Langkah Komisi Pemberantasan Korupsi (KPK) yang tidak ragu untuk terus menindak para pejabat BUMN yang melakukan korupsi adalah sikap yang patut diapresiasi. Sikap pimpinan KPK yang menyatakan Anggota Direksi/Dewan Komisaris/Dewan Pengawas BUMN tetap merupakan Penyelenggara Negara sesuai UU No. 28/99 menunjukkan paradigma pemberantasan korupsi yang tetap mendukung visi-misi pemerintah.
Sebab, dalam penjelasan pasal 2 UU a quo, pejabat BUMN termasuk pejabat yang memiliki fungsi strategis yang tetap dikategorikan penyelenggara negara.

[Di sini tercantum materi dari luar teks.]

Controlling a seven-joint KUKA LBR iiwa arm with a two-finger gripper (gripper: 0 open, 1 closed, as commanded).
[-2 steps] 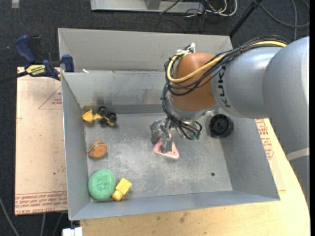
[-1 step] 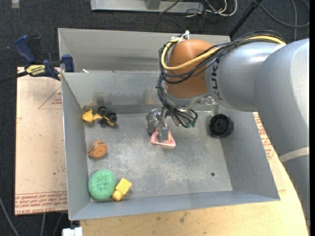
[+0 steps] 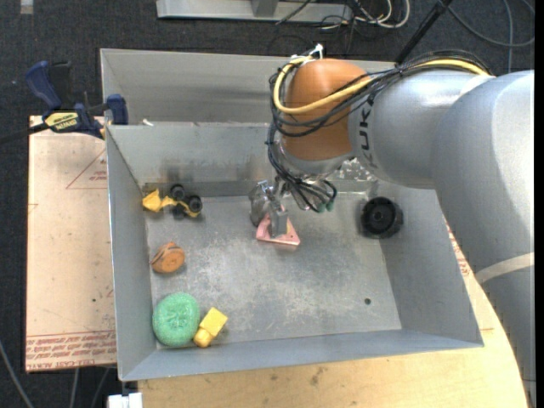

“Maka secara teoritis, sebagai UU yang memiliki derajat lebih tinggi yang mengatur tentang prinsip dasar penyelenggaraan pemerintah yang bebas KKN, UU ini harus lebih diutamakan daripada UU BUMN yang terbatas dan spesifik mengatur BUMN sebagaimana asas hukum yang berlaku,” kata Peneliti Peneliti Lembaga Studi Anti Korupsi (LSAK) Ahmad Hariri, Kamis (8/5).
Namun demikian, UU baru BUMN ini memang penuh kontroversi yang kehendak pembuatnya patut dicurigai. Pembatasan gerak KPK banyak terselubung dalam UU No. 1/25 ini. Salah satunya adalah term “keuangan BUMN” yang berdampak pada penghapusan istilah kerugian negara, serta tentang tujuan privatisasi, termasuk benturan pasal dengan undang-undang lainnya.
Hariri jelaskan, KPK pun mesti jernih bersiasat, bahwa Business Judgement Rule dalam UU BUMN ini menampakkan “ruang hitam-putih dan abu-abu” yang membuat KPK hanya berperan di pencegahan.
“Kalaupun penerapan amanat poin pertama pasal 6 dalam UU No. 19/19 ini tidak mampu diaplikasikan secara komprehensif dan mendominasi, pupuslah semua harapan,” ungkapnya.
Oleh karena itu, UU BUMN ini selayak-layaknya harus tetap digugat ke Mahkamah Konstitusi (MK). Bahkan sebanyak-banyaknya gugatan sebagai sikap masyarakat melawan kebebalan.